Passion from the Depths
De Profundis, with music by Thomas Oboe Lee and libretto by Jesse Martin, sets a portion of the famous letter Oscar Wilde (played by John Whittlesey) wrote to Alfred Douglas from prison. In his notes, the composer remarks upon the enormous task of condensing the original 118 pages down to a page and a half.
The music was lush and passionate, which suited the text perfectly, with its meditations on love, beauty and sorrow. Unfortunately, the appassionato piano writing threatened to overpower the voice at times. (Baritone John Whittlesey has a plenty big voice, but the piano in the church is also very powerful – I know from performing on it.) More than once, I found myself wishing the piano music would ease up and breathe for a bit so I could absorb the weight of the text. But I did enjoy the manic waltz that developed when Wilde began to speak of his impending release. I also loved the ending, which has Wilde exiting down the center aisle, inhaling the perfume of his rose boutonnière while still singing of sorrow and beauty intertwined.
Love and Death, Made to Measure
When baritone David Kravitz discussed how the Suit Suite came to be, he remarked that the idea music about clothing seemed rather flimsy conceptually, but “the name itself made the project worth pursuing” – I couldn’t argue with that! Inspired by a joke oft-told by his father (which he didn’t retell, so we had to use our imaginations), the suite pairs two music theatre show-stoppers, “The New Suit (Zipperfly)” by Marc Blitzstein and “Sam, You Made the Pants Too Long” by Sam Lewis and Victor Young, with two newly-commissioned works, James Yannatos‘ setting of Robert Herrick’s “Delight in Disorder,” and Andy Vores‘ setting of Pablo Neruda’s “Ode to Clothes.”
“Zipperfly” is a delight from start to finish, from opening nonsense syllables to the plaintive refrain of a man who wants nothing more than a well-tailored bespoke suit.

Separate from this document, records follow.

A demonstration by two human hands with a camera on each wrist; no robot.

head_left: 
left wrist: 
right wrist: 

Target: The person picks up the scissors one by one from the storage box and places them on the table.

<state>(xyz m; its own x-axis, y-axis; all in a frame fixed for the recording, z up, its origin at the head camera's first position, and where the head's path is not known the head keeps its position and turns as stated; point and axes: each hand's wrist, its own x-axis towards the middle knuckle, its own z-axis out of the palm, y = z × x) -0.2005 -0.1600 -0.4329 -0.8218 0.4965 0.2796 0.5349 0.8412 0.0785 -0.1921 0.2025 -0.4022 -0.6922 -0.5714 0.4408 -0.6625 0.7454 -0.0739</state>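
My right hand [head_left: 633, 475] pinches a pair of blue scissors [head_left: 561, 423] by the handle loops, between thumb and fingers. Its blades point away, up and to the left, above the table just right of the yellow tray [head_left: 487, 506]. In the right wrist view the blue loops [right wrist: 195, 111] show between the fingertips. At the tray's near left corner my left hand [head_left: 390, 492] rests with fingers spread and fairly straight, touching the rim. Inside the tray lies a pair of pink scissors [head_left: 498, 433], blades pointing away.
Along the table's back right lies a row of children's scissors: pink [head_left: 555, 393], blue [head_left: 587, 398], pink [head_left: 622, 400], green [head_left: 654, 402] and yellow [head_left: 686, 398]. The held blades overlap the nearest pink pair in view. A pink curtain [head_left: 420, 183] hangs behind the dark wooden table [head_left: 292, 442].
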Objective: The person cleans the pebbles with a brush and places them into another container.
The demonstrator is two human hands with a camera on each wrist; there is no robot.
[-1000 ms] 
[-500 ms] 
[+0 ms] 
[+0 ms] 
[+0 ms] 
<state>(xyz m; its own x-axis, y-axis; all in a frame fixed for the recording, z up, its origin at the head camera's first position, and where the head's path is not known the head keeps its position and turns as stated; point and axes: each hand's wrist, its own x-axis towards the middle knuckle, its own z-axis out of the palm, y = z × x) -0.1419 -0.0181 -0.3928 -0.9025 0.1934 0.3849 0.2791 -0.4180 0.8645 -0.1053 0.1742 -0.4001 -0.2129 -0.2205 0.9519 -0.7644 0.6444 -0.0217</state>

You’d never believe that a word as silly as the one in the title could be sung with such longing and tenderness until you hear David Kravitz do it, but that repeated gesture only serves to enhance the humor of the song.
At the same time, there is something profound about it; for one thing, the man, sings of being buried in this wonderful suit as well as striding proudly down the sidewalk in it. The Neruda/Vores song also contemplates the concept of one’s last outfit, and in the Herrick/Yannatos song, we can read between the lines of lace, ribbon and petticoats to find desire. There you have it: love and death – just in case you were wondering what these songs were doing on an opera program!